Continuous cardiac monitoring is an essential part of cardiac patient management, especially in this patient, whose 12-lead ECG indicates that an MI is in progress. You must be alert for the development of warning signs of a potentially lethal dysrhythmia, such as premature ventricular complexes (PVCs). You should also observe the patient for any sudden changes in his heart rate. Anterior wall MIs can result in significant tachycardia or bradycardia, both of which can further complicate the clinical picture.
When caring for a potentially unstable cardiac patient, especially when your transport time is lengthy, you must remain cognizant of the fact that because you are alone in the back with the patient, your capabilities are limited to defibrillation and one-person CPR if the patient develops cardiac arrest. Therefore, it would be prudent to request additional assistance or arrange to rendezvous with another EMT or paramedic while en route to the hospital.
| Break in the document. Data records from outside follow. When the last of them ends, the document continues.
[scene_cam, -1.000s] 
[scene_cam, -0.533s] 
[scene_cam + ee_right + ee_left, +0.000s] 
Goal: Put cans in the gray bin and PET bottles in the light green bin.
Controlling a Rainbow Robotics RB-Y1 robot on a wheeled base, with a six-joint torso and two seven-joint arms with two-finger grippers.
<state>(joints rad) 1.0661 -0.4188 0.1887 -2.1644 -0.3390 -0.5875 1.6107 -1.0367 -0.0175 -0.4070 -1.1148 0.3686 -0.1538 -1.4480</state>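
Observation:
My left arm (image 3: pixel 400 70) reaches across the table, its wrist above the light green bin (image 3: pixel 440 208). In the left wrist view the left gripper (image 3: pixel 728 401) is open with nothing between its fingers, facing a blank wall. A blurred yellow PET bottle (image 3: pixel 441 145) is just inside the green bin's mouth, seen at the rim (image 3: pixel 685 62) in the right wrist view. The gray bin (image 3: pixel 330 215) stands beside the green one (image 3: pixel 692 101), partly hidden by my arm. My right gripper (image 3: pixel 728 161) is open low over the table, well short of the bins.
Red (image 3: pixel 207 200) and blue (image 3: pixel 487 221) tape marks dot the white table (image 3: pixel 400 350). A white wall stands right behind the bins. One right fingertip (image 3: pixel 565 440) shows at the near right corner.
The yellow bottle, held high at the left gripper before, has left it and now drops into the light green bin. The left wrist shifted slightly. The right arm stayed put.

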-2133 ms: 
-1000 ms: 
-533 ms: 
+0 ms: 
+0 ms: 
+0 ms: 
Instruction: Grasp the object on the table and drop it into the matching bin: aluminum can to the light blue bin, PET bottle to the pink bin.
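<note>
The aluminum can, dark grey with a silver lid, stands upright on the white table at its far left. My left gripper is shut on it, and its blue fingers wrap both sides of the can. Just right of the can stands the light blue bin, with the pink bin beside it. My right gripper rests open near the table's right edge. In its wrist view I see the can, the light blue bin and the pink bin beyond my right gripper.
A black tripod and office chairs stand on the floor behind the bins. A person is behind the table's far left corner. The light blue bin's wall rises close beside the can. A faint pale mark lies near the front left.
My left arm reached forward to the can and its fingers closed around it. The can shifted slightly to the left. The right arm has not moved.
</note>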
This case study represented a patient with a relatively uncomplicated myocardial infarction that, after prompt prehospital care and transport, was successfully halted in the emergency department with fibrinolytic therapy.
This patient was provided excellent care in the prehospital setting because the paramedic and his EMT-B partner worked together effectively as a team. Although ECG monitoring, IV therapy and medication administration are beyond the usual scope of practice of an EMT-B, many EMS systems are training their EMT-Bs to assist with these important procedures and interventions. This involves preparing IV equipment and supplies, applying the cardiac monitor, and recognizing and handling the various paramedic medications. This enhanced role of the EMT-B allows the paramedic to perform a more focused and careful patient assessment.
A cohesive working relationship between BLS and ALS personnel is absolutely crucial to the outcome of the patient. Although each level of prehospital provider possesses a different knowledge of pathophysiology and patient management, it is the combined contributions and efforts of each provider that will afford patients the high quality of care they deserve.
- ACLS for EMT-Basics. Jones and Bartlett, Publishers/AAOS, 2003.
- Advanced Cardiac Life Support: Principles and Practice. American Heart Association, 2003.
- Emergency Care and Transportation of the Sick and Injured, 8th Edition. Jones and Bartlett, Publishers/AAOS, 2002.
- Prehospital Advanced Cardiac Life Support, 2nd Edition. Brady Publishing, 2004.